Su fuerza era bestial.
—¡No podemos con él! —gritó uno, espantado al ven a sus compañeros.
De inmediato tomó el arma desoyendo a Daniel, intentó disparar a Paris, pero éste le lanzó el cuerpo de uno de los suyos y luego intentó quitarle el arma.
El "soldado de Daniel" comenzó a disparar de forma errática, preso del pánico que generaba el anómalo, y los tiros comenzaron a volar por todos lados, chocando y rebotando sobre los muros, las pinturas, las botellas del bar.
Grité como loca, tapaba mi cabeza y aplastaba mi cara al suelo; algunos cuerpos caían, podía percibirlo, y Daniel gritaba diciendo que parara, que soltara el arma, que no nos podían matar.
Sus palabras llegaron al fin cuando una bala quedó clavada en su cabeza.
Paris giró el cuello de su último oponente y el estruendo de los huesos nos dieron a entender que todo acababa al fin.
—¡Vamos, vamos! — me apuró Paris, teñido de carmesí.
No pude levantarme del suelo por cuenta propia, mi cuerpo no respondía, lloraba entre respiraciones agarrotadas.

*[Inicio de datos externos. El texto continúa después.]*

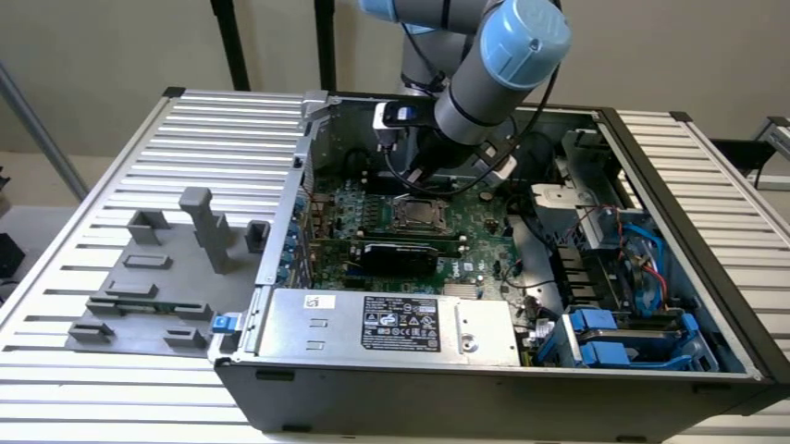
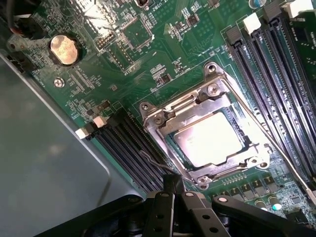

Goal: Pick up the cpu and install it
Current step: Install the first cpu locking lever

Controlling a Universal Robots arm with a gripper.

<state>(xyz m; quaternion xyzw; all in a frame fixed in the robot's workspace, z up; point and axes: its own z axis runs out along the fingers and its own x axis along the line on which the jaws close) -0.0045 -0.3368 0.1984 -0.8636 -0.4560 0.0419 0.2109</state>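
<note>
On the exterior view's left, a grey plastic fixture (image 1: pixel 173 277) with upright posts lies on the slatted table (image 1: pixel 87 388), well apart from me. Just beside it, toward the exterior view's right, stands the open computer case (image 1: pixel 494 388), with the big silver box (image 1: pixel 388 326) bearing a black label along its near side. Further in lies the green motherboard (image 1: pixel 370 215), and my arm (image 1: pixel 494 69) reaches down over it from the back of the case. From my wrist I see a coin battery (image 2: pixel 64 49) on the board and dark memory slots (image 2: pixel 276 79) flanking the socket (image 2: pixel 210 133). The cpu (image 2: pixel 215 140) sits in that socket, its silvery top showing through the metal frame laid over it. My gripper (image 2: pixel 174 190) is just beside the socket's edge, my fingers pressed together and holding nothing.
</note>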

Un nuevo horror se sumaba a la lista.
Paris me volvió a alzar entre sus brazos y me sacó de ese nefasto lugar, llevándome a la camioneta la cual estaba vacía.
Me envolví como un ovillo. Titiritaba, y no podía pensar.
Oí el motor rugir, y a los demás regresar al vehículo, ¿dónde habían estado? En el momento no me importaba. La camioneta comenzó a moverse, la música a sonar, yo lloraba y lloraba, por lo sucedido y porque ahora lo sabía..., todo era verdad, y si mi vida quería conservar debía mantenerme al lado de los anómalos, mis únicos aliados en un mundo de humanos despreciables.